PROVIDED DATA:
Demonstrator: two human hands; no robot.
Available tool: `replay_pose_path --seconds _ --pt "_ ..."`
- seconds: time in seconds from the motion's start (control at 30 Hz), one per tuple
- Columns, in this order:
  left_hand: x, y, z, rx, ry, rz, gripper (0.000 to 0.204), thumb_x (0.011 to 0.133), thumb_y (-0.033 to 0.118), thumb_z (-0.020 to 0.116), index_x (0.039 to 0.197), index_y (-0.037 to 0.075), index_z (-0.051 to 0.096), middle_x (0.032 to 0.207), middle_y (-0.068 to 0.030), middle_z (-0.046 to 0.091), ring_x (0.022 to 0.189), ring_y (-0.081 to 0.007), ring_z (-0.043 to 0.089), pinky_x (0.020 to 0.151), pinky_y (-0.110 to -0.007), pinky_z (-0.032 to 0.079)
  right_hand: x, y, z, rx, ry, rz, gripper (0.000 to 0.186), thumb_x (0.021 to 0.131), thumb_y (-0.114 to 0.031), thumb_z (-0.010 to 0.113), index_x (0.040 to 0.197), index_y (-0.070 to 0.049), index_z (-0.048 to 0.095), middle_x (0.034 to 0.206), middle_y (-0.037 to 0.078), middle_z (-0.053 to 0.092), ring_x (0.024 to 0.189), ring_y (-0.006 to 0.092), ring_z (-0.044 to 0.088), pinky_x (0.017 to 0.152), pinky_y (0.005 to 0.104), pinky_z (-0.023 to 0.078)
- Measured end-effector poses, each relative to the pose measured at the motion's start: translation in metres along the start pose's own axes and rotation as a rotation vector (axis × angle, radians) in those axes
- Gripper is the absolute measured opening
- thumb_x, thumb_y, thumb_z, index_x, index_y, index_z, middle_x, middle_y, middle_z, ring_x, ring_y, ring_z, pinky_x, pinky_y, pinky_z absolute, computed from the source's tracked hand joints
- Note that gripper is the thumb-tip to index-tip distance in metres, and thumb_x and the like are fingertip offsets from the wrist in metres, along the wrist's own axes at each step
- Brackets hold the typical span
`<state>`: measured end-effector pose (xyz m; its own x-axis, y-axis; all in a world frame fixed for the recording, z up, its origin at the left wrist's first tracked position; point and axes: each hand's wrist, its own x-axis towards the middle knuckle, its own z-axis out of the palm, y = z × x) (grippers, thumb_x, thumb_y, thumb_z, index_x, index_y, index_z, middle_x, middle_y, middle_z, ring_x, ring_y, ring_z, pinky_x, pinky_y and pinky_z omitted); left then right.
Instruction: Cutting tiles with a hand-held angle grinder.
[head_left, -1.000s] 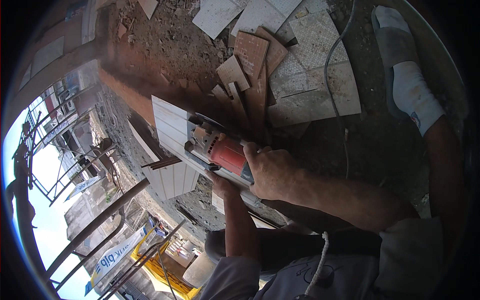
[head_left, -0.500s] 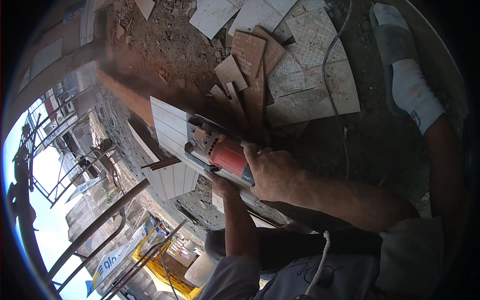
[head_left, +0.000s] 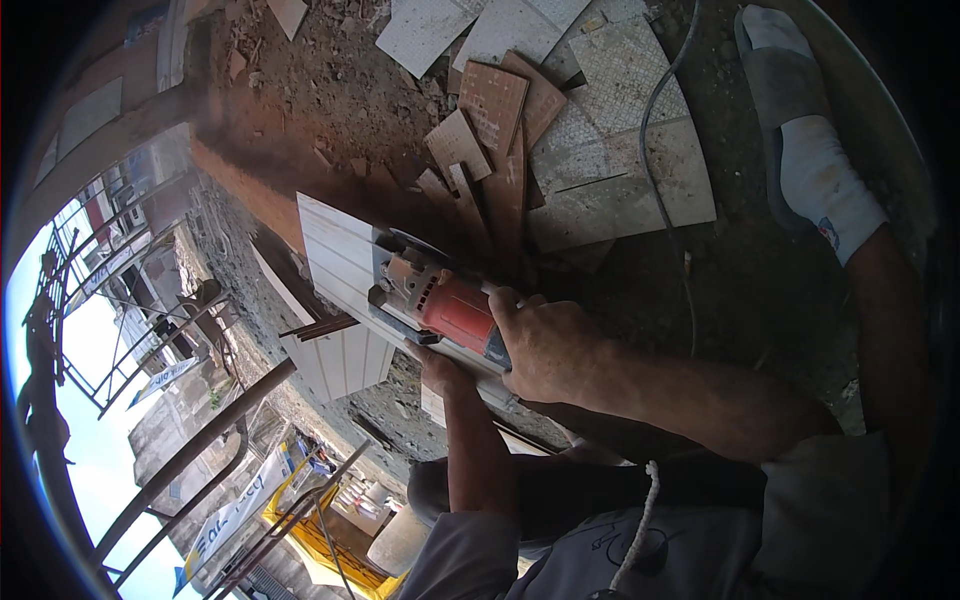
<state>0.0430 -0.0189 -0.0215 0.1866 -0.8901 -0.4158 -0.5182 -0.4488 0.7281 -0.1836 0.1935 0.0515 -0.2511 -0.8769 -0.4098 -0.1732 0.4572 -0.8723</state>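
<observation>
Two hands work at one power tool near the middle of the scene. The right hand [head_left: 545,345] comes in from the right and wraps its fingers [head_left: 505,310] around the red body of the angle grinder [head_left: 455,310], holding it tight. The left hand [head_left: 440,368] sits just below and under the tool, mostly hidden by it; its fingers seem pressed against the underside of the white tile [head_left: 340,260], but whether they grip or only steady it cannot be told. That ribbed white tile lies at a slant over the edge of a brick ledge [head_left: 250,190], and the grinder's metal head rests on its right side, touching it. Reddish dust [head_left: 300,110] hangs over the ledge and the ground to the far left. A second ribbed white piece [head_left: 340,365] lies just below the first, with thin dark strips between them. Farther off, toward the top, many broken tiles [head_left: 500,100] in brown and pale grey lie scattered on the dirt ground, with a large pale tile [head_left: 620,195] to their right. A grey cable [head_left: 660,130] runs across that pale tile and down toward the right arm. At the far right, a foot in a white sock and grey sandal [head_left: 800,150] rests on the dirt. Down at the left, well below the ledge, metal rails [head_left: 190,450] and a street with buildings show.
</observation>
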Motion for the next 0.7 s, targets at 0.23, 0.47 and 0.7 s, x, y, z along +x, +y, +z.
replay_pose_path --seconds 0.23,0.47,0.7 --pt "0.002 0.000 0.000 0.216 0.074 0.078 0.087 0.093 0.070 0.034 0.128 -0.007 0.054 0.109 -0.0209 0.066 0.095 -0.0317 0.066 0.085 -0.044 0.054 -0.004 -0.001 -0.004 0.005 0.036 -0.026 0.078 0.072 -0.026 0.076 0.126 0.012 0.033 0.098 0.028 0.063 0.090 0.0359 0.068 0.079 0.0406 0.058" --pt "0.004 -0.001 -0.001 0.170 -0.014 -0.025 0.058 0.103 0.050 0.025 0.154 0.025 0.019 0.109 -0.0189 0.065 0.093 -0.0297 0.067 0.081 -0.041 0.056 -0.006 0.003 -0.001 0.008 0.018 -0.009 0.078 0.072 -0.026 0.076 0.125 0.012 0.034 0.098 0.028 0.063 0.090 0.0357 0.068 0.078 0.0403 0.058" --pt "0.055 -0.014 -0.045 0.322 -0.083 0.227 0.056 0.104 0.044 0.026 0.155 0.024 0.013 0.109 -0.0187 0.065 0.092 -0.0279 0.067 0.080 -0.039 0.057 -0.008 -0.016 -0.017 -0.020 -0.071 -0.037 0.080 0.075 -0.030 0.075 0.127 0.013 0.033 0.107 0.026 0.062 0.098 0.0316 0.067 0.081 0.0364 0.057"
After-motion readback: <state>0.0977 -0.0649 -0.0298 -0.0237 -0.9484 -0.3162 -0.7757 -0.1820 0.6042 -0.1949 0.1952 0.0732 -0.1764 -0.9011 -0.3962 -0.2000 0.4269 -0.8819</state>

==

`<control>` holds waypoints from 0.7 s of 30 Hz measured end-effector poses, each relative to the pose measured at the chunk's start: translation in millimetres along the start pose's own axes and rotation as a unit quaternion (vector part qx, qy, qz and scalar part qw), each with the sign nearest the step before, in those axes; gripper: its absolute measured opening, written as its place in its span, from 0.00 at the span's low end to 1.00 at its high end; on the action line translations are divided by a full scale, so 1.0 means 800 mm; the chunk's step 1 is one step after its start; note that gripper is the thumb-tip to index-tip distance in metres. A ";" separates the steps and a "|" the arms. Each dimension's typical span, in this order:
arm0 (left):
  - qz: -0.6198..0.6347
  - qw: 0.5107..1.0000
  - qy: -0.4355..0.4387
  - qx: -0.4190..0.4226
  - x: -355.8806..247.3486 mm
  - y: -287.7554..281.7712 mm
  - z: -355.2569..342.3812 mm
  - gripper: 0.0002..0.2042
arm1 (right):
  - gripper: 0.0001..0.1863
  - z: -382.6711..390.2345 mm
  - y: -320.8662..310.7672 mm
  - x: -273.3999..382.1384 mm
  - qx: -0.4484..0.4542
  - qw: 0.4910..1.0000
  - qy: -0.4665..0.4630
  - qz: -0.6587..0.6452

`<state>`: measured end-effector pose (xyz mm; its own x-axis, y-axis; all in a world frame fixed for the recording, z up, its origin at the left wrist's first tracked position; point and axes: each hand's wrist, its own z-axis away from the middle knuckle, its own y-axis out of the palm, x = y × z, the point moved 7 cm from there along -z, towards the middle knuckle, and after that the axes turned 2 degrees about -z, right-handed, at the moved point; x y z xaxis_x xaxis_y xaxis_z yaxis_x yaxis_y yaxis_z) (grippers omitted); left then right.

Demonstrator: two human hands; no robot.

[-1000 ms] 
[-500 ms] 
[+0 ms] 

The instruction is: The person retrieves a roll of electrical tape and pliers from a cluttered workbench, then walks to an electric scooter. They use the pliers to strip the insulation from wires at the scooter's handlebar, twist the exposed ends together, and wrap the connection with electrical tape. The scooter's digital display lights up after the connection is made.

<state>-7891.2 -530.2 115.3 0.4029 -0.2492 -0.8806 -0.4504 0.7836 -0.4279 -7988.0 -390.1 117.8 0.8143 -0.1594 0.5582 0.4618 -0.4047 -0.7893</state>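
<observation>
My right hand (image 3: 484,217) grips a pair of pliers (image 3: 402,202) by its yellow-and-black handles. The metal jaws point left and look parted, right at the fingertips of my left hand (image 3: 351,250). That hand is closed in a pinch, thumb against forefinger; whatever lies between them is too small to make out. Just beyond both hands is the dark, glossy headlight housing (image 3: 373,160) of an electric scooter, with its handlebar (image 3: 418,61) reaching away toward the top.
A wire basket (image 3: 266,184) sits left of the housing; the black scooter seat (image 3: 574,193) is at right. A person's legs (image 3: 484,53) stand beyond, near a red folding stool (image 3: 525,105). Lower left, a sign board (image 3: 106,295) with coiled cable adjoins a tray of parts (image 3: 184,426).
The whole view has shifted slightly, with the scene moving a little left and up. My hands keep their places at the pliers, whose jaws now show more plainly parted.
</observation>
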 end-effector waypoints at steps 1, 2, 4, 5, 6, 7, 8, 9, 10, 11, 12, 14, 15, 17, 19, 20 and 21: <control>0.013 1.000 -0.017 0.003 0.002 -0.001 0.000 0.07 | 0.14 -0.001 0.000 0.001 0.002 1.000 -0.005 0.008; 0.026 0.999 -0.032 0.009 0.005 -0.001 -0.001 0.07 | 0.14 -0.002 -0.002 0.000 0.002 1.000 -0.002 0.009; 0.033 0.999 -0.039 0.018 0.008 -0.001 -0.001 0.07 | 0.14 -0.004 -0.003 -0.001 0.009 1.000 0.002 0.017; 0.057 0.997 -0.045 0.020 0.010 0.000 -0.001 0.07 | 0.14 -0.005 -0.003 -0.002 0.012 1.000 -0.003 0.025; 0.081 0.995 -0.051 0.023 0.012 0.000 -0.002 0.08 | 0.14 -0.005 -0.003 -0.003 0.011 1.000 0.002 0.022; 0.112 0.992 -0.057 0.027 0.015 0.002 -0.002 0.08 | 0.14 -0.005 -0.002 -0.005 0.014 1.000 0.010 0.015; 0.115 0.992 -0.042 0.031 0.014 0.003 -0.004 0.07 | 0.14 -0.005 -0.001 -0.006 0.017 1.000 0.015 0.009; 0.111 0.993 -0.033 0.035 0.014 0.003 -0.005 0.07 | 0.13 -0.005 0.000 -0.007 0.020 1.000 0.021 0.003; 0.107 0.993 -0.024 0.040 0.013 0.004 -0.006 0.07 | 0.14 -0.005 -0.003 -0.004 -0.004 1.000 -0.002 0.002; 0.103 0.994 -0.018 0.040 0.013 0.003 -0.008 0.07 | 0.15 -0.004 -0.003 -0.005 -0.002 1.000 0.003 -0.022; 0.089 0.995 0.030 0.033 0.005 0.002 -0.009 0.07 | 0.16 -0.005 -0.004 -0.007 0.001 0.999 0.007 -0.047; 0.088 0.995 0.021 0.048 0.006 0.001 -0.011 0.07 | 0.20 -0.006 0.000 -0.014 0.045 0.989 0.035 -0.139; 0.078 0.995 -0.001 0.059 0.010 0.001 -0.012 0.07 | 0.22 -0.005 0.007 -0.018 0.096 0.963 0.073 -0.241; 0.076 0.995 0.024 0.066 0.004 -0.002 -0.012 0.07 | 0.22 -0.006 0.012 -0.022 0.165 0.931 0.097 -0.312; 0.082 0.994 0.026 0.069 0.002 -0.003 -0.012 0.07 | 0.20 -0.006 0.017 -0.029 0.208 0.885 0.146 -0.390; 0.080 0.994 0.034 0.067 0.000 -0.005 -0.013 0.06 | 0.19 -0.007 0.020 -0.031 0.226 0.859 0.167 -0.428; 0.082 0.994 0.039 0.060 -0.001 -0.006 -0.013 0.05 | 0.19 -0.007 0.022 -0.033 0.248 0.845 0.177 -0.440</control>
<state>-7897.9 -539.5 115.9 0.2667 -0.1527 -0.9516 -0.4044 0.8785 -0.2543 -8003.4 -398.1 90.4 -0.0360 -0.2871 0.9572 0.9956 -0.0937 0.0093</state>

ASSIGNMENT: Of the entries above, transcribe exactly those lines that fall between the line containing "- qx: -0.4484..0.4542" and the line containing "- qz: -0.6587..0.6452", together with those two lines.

EXPECTED ANSWER:
  - qx: -0.4484..0.4542
  - qw: 0.4910..1.0000
  - qy: -0.4665..0.4630
  - qz: -0.6587..0.6452

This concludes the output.